Olubunmi Ajose-Popoola1 , Harrison W. Lin2 , V. Michelle Silvera3 , Lisa A. Teot4 , Joseph R. Madsen5 , John G. Meara6 , Reza Rahbar7
  • 1Harvard Medical School, Boston, Massachusetts
  • 2Department of Otolaryngology, Massachusetts Eye and Ear Infirmary, Boston, Massachusetts
  • 3Department of Radiology, Children's Hospital Boston, Boston, Massachusetts
  • 4Department of Pathology, Children's Hospital Boston, Boston, Massachusetts
  • 5Department of Neurosurgery, Children's Hospital Boston, Boston, Massachusetts
  • 6Department of Plastic and Oral Surgery, Children's Hospital Boston, Boston, Massachusetts
  • 7Department of Otolaryngology and Communication Enhancement, Children's Hospital Boston, Boston, Massachusetts
Further Information

Publication History

Publication Date:
03 August 2011 (online)


Nasal gliomas are congenital, nonmalignant rests of neuroglial tissue that typically present as a craniofacial mass. The differential diagnosis of such masses includes lesions that often require the involvement of various surgical subspecialties, including otolaryngology, neurosurgery, plastic surgery, and ophthalmology.
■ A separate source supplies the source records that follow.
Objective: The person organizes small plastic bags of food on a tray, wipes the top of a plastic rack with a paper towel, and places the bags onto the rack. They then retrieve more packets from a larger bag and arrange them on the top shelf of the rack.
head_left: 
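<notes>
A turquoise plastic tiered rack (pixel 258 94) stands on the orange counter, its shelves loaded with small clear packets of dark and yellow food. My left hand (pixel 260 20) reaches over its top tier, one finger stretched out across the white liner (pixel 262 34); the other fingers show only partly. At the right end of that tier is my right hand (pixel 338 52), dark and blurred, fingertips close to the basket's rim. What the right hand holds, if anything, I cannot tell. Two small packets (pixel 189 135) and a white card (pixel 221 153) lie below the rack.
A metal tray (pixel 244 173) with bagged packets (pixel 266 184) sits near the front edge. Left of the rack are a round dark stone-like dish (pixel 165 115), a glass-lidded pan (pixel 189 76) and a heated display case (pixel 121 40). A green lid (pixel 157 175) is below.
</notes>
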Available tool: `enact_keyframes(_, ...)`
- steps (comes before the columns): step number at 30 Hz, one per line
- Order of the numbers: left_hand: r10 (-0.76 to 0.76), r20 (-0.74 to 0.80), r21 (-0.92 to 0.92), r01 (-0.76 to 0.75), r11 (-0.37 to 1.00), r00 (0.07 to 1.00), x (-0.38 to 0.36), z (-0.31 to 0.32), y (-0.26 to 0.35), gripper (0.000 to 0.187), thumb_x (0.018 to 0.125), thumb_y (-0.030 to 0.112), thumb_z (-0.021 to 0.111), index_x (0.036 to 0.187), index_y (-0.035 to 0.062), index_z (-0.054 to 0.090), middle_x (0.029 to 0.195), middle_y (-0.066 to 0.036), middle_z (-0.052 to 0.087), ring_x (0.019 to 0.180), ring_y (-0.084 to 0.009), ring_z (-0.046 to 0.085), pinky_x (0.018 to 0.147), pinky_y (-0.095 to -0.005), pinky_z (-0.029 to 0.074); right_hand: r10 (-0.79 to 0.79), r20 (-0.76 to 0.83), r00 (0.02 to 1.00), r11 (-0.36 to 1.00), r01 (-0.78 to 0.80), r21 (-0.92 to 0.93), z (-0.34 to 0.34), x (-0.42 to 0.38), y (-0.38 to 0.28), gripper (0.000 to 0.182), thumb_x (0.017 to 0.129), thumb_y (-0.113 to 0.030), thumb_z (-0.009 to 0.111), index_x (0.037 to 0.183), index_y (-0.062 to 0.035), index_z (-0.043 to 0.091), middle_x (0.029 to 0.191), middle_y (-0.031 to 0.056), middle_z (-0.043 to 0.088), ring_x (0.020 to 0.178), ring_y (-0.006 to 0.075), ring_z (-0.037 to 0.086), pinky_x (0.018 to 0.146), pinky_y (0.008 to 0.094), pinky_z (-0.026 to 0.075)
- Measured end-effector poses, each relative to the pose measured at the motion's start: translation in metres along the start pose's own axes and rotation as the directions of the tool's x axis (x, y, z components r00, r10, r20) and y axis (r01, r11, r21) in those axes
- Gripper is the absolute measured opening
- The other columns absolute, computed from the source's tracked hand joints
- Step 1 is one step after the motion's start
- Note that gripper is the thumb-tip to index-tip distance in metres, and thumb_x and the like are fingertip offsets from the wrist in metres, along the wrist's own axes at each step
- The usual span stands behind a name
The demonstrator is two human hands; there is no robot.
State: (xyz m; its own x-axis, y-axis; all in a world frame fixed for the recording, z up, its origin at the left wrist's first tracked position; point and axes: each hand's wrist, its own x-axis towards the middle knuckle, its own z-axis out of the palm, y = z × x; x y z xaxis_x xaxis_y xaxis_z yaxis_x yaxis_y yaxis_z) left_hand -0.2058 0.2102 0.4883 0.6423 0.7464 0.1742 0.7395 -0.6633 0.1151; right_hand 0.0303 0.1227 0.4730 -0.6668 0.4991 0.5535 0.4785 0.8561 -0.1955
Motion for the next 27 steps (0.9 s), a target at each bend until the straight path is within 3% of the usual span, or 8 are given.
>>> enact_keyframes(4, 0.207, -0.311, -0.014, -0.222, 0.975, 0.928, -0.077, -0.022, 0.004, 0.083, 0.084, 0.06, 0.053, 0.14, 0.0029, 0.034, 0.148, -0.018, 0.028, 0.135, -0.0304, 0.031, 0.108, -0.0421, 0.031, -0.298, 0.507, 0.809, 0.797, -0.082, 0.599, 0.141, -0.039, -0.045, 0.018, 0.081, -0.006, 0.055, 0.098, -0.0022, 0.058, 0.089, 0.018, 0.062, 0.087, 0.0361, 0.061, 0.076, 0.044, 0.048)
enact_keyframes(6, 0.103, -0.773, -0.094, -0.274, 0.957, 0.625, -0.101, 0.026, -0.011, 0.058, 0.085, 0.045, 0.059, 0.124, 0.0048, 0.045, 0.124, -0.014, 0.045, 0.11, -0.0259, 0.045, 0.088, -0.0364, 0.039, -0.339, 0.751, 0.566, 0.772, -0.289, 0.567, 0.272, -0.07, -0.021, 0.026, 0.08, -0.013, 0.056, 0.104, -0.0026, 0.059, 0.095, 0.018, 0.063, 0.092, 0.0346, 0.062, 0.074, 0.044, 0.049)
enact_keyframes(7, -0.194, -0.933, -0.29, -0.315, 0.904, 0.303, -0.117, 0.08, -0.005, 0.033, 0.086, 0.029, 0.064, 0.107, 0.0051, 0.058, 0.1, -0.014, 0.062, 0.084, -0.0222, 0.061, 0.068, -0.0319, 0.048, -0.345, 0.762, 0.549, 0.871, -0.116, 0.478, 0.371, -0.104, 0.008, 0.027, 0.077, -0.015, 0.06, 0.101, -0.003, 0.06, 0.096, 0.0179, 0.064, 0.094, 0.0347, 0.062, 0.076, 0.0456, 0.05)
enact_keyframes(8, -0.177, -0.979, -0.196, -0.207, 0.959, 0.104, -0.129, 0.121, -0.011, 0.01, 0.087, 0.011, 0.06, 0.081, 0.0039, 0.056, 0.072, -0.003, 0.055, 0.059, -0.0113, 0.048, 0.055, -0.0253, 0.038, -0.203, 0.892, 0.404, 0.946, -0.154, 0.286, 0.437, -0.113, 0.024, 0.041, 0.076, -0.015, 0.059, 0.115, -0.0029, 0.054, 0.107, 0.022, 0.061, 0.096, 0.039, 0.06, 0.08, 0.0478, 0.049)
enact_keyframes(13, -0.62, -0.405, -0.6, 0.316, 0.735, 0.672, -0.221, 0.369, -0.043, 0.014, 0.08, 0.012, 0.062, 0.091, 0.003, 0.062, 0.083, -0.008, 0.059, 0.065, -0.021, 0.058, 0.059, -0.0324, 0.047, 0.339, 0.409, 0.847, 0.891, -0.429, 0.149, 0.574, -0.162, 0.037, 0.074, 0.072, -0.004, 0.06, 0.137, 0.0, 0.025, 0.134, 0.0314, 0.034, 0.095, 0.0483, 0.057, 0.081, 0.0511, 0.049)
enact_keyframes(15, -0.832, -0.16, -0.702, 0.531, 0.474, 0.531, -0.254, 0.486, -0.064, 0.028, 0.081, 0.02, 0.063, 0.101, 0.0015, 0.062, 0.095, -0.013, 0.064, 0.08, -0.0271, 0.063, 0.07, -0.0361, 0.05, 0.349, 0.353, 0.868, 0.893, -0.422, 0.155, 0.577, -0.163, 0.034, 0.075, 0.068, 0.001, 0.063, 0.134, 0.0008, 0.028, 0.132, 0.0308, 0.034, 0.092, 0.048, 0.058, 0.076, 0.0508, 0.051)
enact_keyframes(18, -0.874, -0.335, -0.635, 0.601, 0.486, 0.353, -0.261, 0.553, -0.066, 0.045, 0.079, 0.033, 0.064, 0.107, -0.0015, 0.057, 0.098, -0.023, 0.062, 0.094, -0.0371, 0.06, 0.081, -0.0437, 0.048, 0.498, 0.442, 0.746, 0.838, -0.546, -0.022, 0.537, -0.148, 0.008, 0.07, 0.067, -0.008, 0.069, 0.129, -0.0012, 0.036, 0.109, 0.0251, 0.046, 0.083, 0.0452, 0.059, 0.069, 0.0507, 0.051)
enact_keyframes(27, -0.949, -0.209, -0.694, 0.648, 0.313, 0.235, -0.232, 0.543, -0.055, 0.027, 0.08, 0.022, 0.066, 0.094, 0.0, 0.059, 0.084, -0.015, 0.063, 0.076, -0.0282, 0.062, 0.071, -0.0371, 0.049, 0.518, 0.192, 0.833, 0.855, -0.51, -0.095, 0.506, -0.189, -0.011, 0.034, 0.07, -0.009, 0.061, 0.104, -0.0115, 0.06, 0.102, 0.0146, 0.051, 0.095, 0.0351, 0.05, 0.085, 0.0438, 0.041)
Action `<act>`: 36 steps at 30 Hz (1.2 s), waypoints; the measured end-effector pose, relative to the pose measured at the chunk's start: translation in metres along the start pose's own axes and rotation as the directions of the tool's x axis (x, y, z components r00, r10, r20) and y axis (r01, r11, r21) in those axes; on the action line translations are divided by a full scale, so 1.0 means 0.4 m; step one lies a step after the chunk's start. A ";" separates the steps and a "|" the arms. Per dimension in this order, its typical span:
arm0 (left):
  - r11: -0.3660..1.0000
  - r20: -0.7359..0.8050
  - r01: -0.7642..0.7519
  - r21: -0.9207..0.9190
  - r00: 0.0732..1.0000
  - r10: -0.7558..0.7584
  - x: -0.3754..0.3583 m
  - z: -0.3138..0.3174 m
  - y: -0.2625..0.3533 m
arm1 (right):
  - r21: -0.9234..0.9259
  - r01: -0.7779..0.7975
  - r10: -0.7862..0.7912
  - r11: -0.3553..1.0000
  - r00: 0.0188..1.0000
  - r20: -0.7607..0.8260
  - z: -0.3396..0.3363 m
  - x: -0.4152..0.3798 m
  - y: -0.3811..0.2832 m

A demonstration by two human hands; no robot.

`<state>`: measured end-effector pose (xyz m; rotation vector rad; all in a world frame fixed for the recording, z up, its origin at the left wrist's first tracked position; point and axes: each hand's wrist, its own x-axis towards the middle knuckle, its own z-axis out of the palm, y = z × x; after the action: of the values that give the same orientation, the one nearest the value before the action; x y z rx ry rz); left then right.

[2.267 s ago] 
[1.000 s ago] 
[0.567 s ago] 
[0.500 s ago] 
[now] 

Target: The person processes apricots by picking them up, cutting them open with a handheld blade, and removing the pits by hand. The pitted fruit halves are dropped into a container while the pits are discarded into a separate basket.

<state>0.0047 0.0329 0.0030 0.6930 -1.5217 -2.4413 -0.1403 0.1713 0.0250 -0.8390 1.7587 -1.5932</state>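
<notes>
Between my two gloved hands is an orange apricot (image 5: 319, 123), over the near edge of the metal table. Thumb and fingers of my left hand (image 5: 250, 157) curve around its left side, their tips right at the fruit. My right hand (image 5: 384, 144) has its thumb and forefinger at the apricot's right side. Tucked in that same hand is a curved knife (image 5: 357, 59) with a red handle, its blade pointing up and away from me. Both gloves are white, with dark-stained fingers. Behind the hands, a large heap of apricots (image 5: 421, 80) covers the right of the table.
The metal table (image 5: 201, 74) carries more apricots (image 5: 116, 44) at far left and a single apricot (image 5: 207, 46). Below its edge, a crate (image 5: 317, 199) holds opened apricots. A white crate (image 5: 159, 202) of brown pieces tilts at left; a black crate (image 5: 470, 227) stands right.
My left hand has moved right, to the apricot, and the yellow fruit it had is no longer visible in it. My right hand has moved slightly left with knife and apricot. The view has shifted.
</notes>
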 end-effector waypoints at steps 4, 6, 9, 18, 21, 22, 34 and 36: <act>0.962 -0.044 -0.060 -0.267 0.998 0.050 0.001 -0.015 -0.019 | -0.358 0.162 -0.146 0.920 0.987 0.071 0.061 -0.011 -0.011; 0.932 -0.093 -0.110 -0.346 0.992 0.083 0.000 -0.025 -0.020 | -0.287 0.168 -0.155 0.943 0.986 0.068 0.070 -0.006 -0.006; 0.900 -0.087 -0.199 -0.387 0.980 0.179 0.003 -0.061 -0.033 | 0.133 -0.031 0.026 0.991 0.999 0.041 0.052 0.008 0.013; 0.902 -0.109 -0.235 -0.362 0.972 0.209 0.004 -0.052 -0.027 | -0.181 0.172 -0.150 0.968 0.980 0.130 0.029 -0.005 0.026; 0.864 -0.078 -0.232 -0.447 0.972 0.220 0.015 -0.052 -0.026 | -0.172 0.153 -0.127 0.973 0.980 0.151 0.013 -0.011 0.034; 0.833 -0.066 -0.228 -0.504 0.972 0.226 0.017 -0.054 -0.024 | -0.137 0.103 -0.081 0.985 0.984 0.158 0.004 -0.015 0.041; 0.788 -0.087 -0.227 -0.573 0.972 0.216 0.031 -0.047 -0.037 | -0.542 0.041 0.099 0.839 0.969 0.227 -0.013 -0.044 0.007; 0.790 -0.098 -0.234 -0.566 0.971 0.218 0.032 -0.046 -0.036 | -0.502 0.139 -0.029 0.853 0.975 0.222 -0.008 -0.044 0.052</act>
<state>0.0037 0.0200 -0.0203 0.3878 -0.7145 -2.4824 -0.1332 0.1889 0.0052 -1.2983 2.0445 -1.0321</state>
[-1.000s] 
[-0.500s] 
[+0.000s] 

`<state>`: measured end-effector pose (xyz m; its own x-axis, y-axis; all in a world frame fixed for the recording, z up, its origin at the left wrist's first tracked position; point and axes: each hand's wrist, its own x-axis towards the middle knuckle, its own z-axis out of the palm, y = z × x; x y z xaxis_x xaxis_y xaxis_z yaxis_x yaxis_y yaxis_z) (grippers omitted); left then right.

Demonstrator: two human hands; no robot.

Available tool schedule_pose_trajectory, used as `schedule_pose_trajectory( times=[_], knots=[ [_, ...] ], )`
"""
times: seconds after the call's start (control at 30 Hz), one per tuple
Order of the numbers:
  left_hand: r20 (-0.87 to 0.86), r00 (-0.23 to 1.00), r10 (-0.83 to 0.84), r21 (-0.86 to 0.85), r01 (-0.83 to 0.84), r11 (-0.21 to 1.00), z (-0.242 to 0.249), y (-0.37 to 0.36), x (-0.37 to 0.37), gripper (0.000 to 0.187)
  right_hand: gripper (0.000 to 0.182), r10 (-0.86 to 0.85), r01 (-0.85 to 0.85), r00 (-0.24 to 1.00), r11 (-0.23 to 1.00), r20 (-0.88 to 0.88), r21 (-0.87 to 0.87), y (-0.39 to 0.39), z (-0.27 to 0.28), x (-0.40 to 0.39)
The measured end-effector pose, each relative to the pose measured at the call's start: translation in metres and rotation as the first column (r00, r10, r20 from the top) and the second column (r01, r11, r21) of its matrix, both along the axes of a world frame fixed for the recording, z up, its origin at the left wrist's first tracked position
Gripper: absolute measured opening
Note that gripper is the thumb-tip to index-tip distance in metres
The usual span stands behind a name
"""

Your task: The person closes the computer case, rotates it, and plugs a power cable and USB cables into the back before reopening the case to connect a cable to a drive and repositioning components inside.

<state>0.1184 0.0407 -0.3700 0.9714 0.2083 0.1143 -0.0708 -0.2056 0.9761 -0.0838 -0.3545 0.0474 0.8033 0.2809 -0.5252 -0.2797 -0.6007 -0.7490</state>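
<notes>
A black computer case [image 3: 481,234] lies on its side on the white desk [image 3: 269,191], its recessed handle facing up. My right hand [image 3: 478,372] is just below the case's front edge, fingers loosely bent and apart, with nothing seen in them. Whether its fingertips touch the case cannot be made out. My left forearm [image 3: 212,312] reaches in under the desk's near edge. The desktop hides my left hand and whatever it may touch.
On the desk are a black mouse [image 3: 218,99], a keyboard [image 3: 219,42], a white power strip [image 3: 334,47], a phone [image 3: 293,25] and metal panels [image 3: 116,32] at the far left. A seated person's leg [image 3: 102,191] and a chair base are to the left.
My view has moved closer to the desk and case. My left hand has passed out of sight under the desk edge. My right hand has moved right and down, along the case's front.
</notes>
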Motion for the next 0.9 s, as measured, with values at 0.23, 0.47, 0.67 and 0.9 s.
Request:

Early surgical excision of these masses is advised to minimize nasal and craniofacial distortion. Accordingly, early diagnosis and management planning are paramount, and advances in prenatal imaging are creating a new role for obstetricians and radiologists in the initiation of diagnostic and therapeutic interventions. We describe the case history of a young patient found to have a craniofacial mass on routine prenatal ultrasound and subsequently managed with a multidisciplinary team approach.


Harrison W Lin, M.D. 

Massachusetts Eye and Ear Infirmary

243 Charles Street, Boston, MA 02114

Email: [email protected]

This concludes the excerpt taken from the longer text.